# Abandoned Cars



## markpb (17 Aug 2008)

My (private) estate has a problem with people dumping cars in the car parks and leaving them there. Mostly they're old heaps of junk. The Gardai say they can do nothing, it's a civil matter. The council say they won't deal with it because it's private property (by their instruction during the planning permission!). Our agent says all we can do is get our solicitor to write them a letter asking them to remove the car but if they chose to ignore it, there's nothing further we can do. 

In the past, we paid a company to remove and crush cars that have been there for a long, long time but it's kinda dubious legally and it's expensive. Is there any other alternative? I'm a bit peeved at being treated like a dumping ground, being ignored by the law and then having to pay to remove someone else's rubbish.

PS If someone wants a 99 BMW free of charge, PM me back


----------



## Guest106 (17 Aug 2008)

Regarding removal of abandoned cars, it is useful to bear in mind the following information.  If the vehicle bears numberplates, tax and/or insurance disc or a garage sticker then it will prove more difficult to deal with.  The reason for this is that the information on display provides an avenue of enquiry that can and some would say should be followed to whatever end results as regards the owner's identity.  If it has no number plates and no reasonably obvious enquiry route is apparent then it qualifies much more readily as a piece of junk.  Quite a few residents associations solved their problems with abandoned wrecks soon after this information came to their attention.


----------



## bond-007 (17 Aug 2008)

Indeed. A screwdriver would be a wise investment.


----------



## csirl (19 Aug 2008)

If any have numberplates etc., couldnt you have the owners traced and bill them for the cost of removal?


----------



## bond-007 (19 Aug 2008)

Good luck with that.

Usually the name you get from the VRO will have disposed of the car years ago. Also you will have a job to collect any money from them. Forget about suing them for the €100 disposal fee.


----------



## csirl (19 Aug 2008)

> Usually the name you get from the VRO will have disposed of the car years ago.


 
This person is the legal owner - the rubbish is their property and their responsibility. 

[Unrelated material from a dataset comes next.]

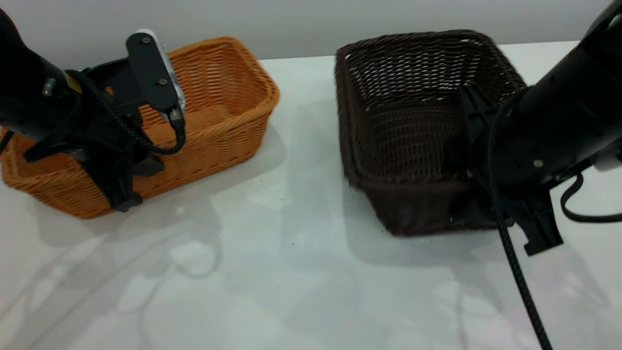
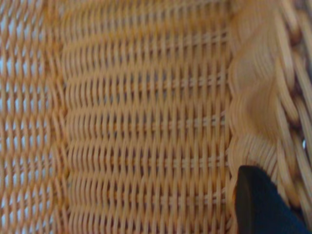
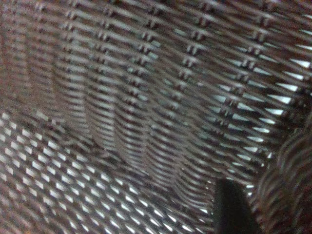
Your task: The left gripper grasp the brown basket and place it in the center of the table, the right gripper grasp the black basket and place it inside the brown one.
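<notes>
Glossy white table [image 1: 301, 243], pale wall behind

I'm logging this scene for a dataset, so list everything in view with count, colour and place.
brown basket: one, orange-tan wicker, on the table at the exterior view's left, near the back edge.
black basket: one, very dark brown wicker, at the exterior view's right, apart from the brown one, its near end seemingly lifted and tilted.
table: one, white, under both baskets.
wall: one, pale grey, behind the table.
left gripper: one, black, jaws straddling the brown basket's near wall, one finger inside.
right gripper: one, black, jaws at the black basket's near right corner, one finger inside.
</notes>
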Tool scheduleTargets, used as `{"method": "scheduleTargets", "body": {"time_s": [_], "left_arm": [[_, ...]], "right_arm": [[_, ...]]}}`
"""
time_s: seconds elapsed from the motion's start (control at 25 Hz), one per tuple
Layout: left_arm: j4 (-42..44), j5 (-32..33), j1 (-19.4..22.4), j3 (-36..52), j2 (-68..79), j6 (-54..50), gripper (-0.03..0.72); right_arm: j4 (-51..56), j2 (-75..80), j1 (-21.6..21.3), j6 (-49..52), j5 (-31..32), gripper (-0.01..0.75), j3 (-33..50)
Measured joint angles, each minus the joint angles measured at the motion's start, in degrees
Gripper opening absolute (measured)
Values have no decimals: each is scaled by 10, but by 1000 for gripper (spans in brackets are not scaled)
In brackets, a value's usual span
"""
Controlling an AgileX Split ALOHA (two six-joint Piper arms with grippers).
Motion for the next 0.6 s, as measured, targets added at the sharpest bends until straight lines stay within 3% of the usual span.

Another angle is to report them for illegal dumping - isnt the owner of rubbish responsible for ensuring that whoever they give to to for dumping has a license and is dumping legally?

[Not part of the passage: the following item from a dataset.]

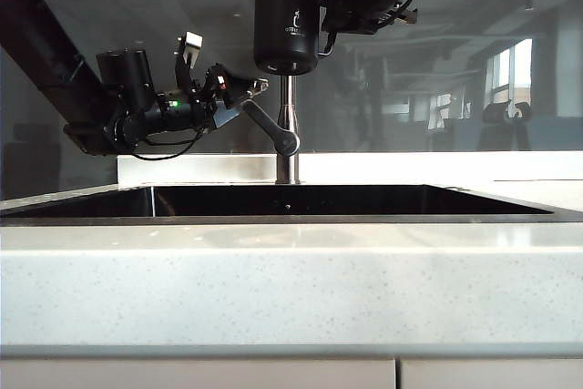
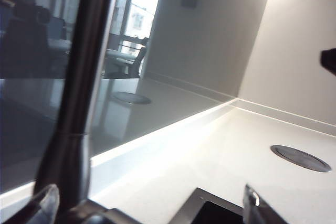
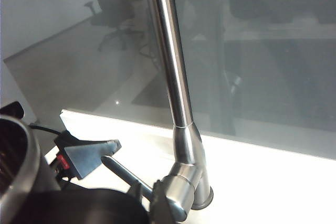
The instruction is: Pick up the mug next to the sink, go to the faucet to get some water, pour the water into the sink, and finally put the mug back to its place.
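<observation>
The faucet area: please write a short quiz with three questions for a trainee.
1. True or false: the mug stands on the counter.
2. Which hand is open beside the faucet lever? A) left hand B) right hand
3. Fill in: the mug hangs above the ____.

Key:
1. False; the right hand holds it up, in front of the faucet pipe.
2. A.
3. sink.
</observation>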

One thing that would be great to try, but would cost money to make the point, would be to hire a truck yourself and deliver the abandoned cars back to the owners - dump them on their front lawns and wait for a reaction.


----------



## truthseeker (19 Aug 2008)

csirl said:


> One thing that would be great to try, but would cost money to make the point, would be to hire a truck yourself and deliver the abandoned cars back to the owners - dump them on their front lawns and wait for a reaction.


 
Wouldnt cost you anything if you gave the billing address as the owners address, so just phone up, pretend to be owner and have it collected and delivered to owner with bill presented on doorstep


----------



## rmelly (19 Aug 2008)

truthseeker said:


> Wouldnt cost you anything if you gave the billing address as the owners address, so just phone up, pretend to be owner and have it collected and delivered to owner with bill presented on doorstep


 
Next you'll be ordering pizzas to be delivered to I. C. Wiener


----------



## Simeon (19 Aug 2008)

Just recently I've seen two seperate ads for cars to be scrapped for free. I assume that these people will want a log book for 'end of life' filing. If I can chase up the ad will post this evening. Personally speaking. I've paid Eu35 to that place in Marrowbone Lane to have an old one of mine removed.


----------



## Simeon (19 Aug 2008)

Here goes ......[broken link removed]


----------



## tink (19 Aug 2008)

Hi we had the same situation and one of our neighbours heard that the council will remove it if the car is burned out, forward on 2 days later and the car is burned out and moved by the end of the week by the council !


----------



## bond-007 (19 Aug 2008)

csirl said:


> This person is the legal owner - the rubbish is their property and their responsibility.
> 
> Another angle is to report them for illegal dumping - isnt the owner of rubbish responsible for ensuring that whoever they give to to for dumping has a license and is dumping legally?
> 
> One thing that would be great to try, but would cost money to make the point, would be to hire a truck yourself and deliver the abandoned cars back to the owners - dump them on their front lawns and wait for a reaction.


There is a phrase used on the VRC saying that the registered owner may not be the legal owner. So what you are suggesting wrt dumping the car back on the RO could get you into trouble with the law.


----------



## csirl (20 Aug 2008)

> There is a phrase used on the VRC saying that the registered owner may not be the legal owner.


 
This phrase is to cover hire purchase/financed cars where financial institution have an interest in the car. The RO would still be the most appropriate person to return the car to as they are the person legally in possession of the car.


----------